We are thrilled this week to be only days away from our ultrasound and to find out what the sex of this baby is!!  I seriously don't know how I'm going to sleep, except that I have an incredibly full and busy week ahead of me.  We are going to be thrilled no matter what we find out, but so far I've been thinking "girl" and Travis has been thinking "boy!"  We do have some names that we seem to be in agreement over, but we'll see how that unfolds.  I'm just anxious to direct my thoughts one way or the other and I'm more than ready to start SHOPPING!!  I've somehow been holding out, waiting to buy pink or blue, but my will is wearing thin and I'm going to cave if I don't make some purchases soon!!  We will be announcing our big news on the blog, but I'm going to warn you now, it won't be until later Friday night or early Saturday morning.  I've got a big weekend ahead that I'll tell you all about tomorrow, but it's going to keep me extremely busy and tied up for awhile.  I am so thrilled however, because my parents will be coming up Friday night to stay with us before they fly out to my sister's house, so we'll get to tell them in person when they get here!  YAY!!  But, I promise I won't leave you hanging too long, I'll get it up on here as soon as I can!!  

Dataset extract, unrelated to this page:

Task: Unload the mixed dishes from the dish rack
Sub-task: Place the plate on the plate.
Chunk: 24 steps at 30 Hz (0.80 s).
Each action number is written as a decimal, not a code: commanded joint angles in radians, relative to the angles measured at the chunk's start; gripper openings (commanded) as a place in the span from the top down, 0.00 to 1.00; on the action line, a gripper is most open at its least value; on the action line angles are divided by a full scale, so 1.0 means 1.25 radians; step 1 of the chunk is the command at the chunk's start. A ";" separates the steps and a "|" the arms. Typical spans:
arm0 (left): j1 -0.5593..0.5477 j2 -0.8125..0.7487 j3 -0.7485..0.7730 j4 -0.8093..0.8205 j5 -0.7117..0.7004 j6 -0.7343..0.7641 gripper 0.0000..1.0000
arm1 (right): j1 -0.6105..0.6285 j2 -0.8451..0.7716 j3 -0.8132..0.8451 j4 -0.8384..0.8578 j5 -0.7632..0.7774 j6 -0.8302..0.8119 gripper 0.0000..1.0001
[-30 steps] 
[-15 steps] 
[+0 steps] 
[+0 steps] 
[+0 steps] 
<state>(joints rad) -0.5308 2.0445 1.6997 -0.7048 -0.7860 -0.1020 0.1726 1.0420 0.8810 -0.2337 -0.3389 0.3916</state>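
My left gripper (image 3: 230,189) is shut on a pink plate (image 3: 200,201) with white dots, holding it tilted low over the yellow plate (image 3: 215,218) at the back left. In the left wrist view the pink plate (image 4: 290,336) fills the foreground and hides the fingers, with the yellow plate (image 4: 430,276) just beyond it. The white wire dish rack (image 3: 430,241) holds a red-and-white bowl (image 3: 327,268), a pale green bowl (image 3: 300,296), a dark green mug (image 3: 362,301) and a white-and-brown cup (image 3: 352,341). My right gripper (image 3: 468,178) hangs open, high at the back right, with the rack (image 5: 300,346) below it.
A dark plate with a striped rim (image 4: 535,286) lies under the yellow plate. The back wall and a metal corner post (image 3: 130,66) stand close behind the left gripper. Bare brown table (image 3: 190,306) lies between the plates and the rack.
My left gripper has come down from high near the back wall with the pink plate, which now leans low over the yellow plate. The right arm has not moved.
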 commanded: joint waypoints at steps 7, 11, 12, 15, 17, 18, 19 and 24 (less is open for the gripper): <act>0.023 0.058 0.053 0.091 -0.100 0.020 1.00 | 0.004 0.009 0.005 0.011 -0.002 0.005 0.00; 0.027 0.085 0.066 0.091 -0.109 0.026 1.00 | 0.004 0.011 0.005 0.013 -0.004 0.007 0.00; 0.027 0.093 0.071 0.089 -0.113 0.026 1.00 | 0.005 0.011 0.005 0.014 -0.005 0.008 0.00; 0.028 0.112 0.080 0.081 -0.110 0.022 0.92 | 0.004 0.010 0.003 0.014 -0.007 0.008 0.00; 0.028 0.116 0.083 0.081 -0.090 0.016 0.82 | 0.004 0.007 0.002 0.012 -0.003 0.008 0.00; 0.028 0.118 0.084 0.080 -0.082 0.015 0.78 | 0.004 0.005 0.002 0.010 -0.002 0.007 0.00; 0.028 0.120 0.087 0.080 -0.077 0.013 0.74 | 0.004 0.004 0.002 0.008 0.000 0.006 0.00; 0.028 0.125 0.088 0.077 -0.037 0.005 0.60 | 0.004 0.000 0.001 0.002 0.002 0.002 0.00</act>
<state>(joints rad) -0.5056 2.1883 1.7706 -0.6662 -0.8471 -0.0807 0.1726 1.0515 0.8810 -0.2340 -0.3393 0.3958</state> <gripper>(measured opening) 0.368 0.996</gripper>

I'm sorry I haven't posted much lately, again, I'll explain what's keeping me so busy tomorrow!  Right now I am in such desperate need of sleep and maybe a back-rub if I can pull Travis away from the Cowboys' game.  We pulled off a huge, new student ministry event this past weekend and now I am paying the price for all my work!  It was a great turnout though and one I hope to round up some pictures of to share with you, it was so much fun for us and the students!  But Travis and I are like walking zombies at this point, so we need to be good and get our rest!  I hope you've had a blessed Sunday and I wish you a great start to your week!  

4 comments:

Amanda Hoyt said...

Praise the Lord for 19 weeks! I'm so excited for you!
Hugs and prayers,
Amanda

Rebecca Jo said...

AAHHH - you're growing so quickly now!!! Can't wait to hear if your having a boy or girl...

The Allens said...

What a wonderful description of the emotions we go through!

Heather said...

Steph- You look so adorable and I love this post about God being the Creator and the One in charge of it all! Can't wait to see if you need PINK or BLUE!!! :) I am thinking pink for some reason!!!